Janey likes to see what's inside. Sit quietly on the ledge and open your bag. Rifle around a bit like you've lost your keys, find them, take them out, change your mind and look again. Maybe take out some Chapstick and put it on. In a moment, Janey will come to see.

Try to be aware of the humans who crowd around as simply other creatures, odd squawky ones maybe. "I DON'T LIKE HIS FACE" a boy announces, "I WANT TO CUT OFF THAT FACE AND USE MY FACE. THEN I'D LIKE IT!" A man in his twenties makes "ooo ooo ooo" sounds and scratches his armpits. Gently touch the arm of the French lady who's pounding on the glass, look into her eyes without judgment, shake your head "no". Smile when she stops and say "hello Janey" to the brown eyes watching through the glass.

It's tough to say what Janey is going to like, and presentation counts. Pens are nice. Pull the cap off slowly, like it might explode . Marvel at the tip, show it to her. If it's a ball point, click it a couple of times. Write a little on your palm. Touch the tip to the glass. When she starts to look past you into the bag, it's time to move on.

Janey used to live with the Vegas singer, Tom Jones. It's not unusual..or maybe it is. As the story goes she was with him for 20 years and landed in the San Diego zoo on some sort of immigration issue. That was 20 years ago, and might account for her interest in humans and our vanities.

In her eyes you find unexpected warmth, a maternal gentleness, a flicker of amusement. When one of her fellow orangutans gave birth in the middle of the night, Janey acted as midwife. Her own birth was in the Borneo forest. Does Janey recall her mother's death as we file past the glass? Probably not, or perhaps only in shadowy dreams. A smell, a scream, falling, crushed leaves.

It wasn't her mother who turned Janey on to makeup. Go slow, let the drama build. Pull out the makeup case. Unzip it with the careful anticipation of Carter at Tut's tomb. Show her the wonderful things inside. Uncap the lipstick and roll it all the way up. Adjust it, put it on, dab it on the glass. Open the compact, but hold it obliquely so the mirror doesn't confront Janey with an alarming orangutan face on the freedom side of the glass. Powder your nose, powder your wrist. Put on a little perfume or lotion if you have it. Pull out the Stila brush, the copper one with the retractable tube that keeps the bristles from crushing when you put the cap on. Notice that Janey is making little unconscious grasping movements with her hand, just like you did when the sales lady demonstrated it. The top pulls off, the tube slides slowly down, revealing the brush like a magician's flower, and ... Janey is looking away. Her face a mask, her eyes focus on some distant point. Whisper "I'm sorry, Janey." Consider tossing the treasure over the enclosure wall. Visualize five apes fighting. Imagine an unfortunate X-ray. Remember that Shamu died from a ice cream stick lodged in his throat. Slowly put your things back in the bag.

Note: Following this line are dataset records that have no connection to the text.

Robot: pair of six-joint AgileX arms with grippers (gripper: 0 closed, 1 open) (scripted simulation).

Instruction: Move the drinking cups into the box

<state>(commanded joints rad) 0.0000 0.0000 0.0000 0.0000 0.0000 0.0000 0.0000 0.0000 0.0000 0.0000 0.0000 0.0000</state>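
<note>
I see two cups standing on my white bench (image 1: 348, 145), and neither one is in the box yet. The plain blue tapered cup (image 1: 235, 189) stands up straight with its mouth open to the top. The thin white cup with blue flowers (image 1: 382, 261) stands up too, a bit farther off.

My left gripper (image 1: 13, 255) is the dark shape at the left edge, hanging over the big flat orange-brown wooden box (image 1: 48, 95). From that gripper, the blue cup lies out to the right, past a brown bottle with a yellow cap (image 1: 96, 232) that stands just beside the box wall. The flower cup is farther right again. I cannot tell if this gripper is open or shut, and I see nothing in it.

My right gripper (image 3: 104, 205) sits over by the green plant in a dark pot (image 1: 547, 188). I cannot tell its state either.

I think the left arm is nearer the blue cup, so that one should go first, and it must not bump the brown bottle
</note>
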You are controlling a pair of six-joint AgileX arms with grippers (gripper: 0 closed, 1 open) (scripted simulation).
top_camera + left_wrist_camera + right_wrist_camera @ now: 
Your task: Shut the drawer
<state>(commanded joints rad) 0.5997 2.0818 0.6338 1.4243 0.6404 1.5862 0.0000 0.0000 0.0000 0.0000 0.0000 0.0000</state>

My friend says in Vancouver they closed all the zoos - decreeing that no animal should have to live in captivity like that. He's pretty self-righteous about it, but he's also never been to a zoo before. I point out that some of these animals don't have a place anymore outside of captivity. I remember to him the lovely pastel antelope from Afghanistan we saw earlier. Besides, I say, look at the faces of the human children here. If this zoo makes the animals more than an abstraction to them - if even one of the kids here today grows up to fight for habitat protection... My voice trails off and I realize I don't believe in a solution anymore.

In my family we call it the "30 mile a minute" segment. That's the part of nature show where the narrator explains that the forest you've been watching is receding as fast as a burning sheet of paper. Our ever expanding species needs more land, more wood, more water, more food. It's pretty much them or us, isn't it? Even eco-tourism is our attempt to turn their forests and savanna into something useful for us..the lions and cheetahs can stay, but the scary hunting dogs are bad for business...

If it's hard to do something about a tragedy, it's even harder to stay conscious in the face of one where there's no relieving action you can take. In ways I can't articulate to my friend, I understand that this reaches the soul. The best argument for this zoo the possibility it holds for bearing witness. Sit. Notice. Breathe.

Janey has come back to the window and places her hand on the glass where my shoulder rests. Janey likes to see what's inside.